Geely menargetkan peluncuran layanan robotaxi komersial melalui CaoCao Mobility pada 2027, seiring dengan pengembangan ekosistem mobilitas terintegrasi berbasis konsep space-ground yang diharapkan dapat mengurangi waktu tunggu, kemacetan, dan risiko kecelakaan.
Selain robotaxi, Geely juga memamerkan sejumlah teknologi lain, seperti robot humanoid berbasis AI, arsitektur listrik 900V, pengisian ultra-cepat 12C, baterai solid-state, serta pengembangan smart cockpit dan sistem bantuan berkendara canggih.
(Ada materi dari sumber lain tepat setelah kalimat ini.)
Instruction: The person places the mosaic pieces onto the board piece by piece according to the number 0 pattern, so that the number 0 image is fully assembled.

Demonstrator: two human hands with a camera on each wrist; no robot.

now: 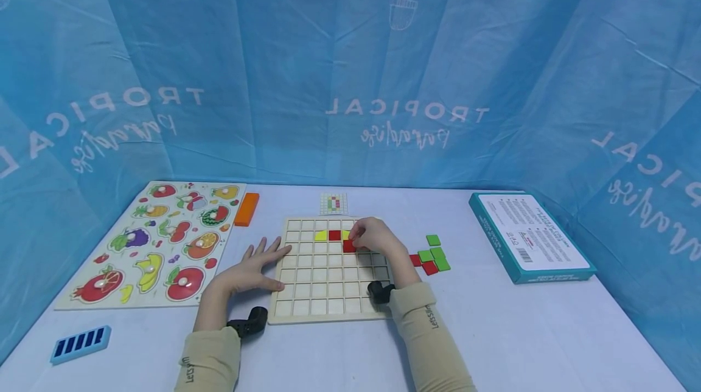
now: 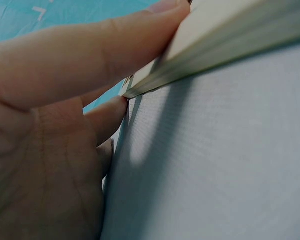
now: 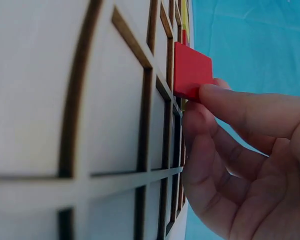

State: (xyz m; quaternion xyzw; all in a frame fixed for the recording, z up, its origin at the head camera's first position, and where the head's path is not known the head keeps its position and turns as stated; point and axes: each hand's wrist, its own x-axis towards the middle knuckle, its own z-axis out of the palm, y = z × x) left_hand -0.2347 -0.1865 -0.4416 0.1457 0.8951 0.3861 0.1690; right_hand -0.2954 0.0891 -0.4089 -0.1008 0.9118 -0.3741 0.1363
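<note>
A wooden grid board (image 1: 312, 291) with square cells lies on the white table. In its upper rows sit a yellow tile (image 1: 321, 235), a red tile (image 1: 334, 235) and another yellow tile, partly covered by fingers. My right hand (image 1: 375, 237) pinches a red square tile (image 3: 192, 72) between thumb and fingers; in the right wrist view the tile is tilted against the board's grid. With fingers spread, my left hand (image 1: 249, 271) touches the board's left edge. The left wrist view shows its thumb and fingertips at the board's side (image 2: 225, 40).
Loose green tiles (image 1: 440, 258) and red tiles (image 1: 429, 268) lie right of the board. A small pattern card (image 1: 333, 203) lies behind it. Fruit puzzle board (image 1: 181, 246), orange block (image 1: 247, 209) and blue slotted piece (image 1: 81, 345) are to the left; a teal box (image 1: 531, 237) is at right.
</note>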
Dalam pengembangan AI, Geely telah membangun ekosistem Full-Domain AI sejak 2021 melalui model Xingrui, disusul pembangunan pusat komputasi berkapasitas 23,5 EFLOPS pada 2022. Perusahaan juga memperkenalkan World Action Model (WAM) pada 2026 sebagai sistem yang mengintegrasikan berbagai fungsi cerdas kendaraan dalam satu arsitektur.
Langkah ini menandai transformasi Geely menuju perusahaan teknologi mobilitas berbasis AI, dengan fokus pada pengembangan sistem transportasi yang lebih aman, efisien, dan berkelanjutan.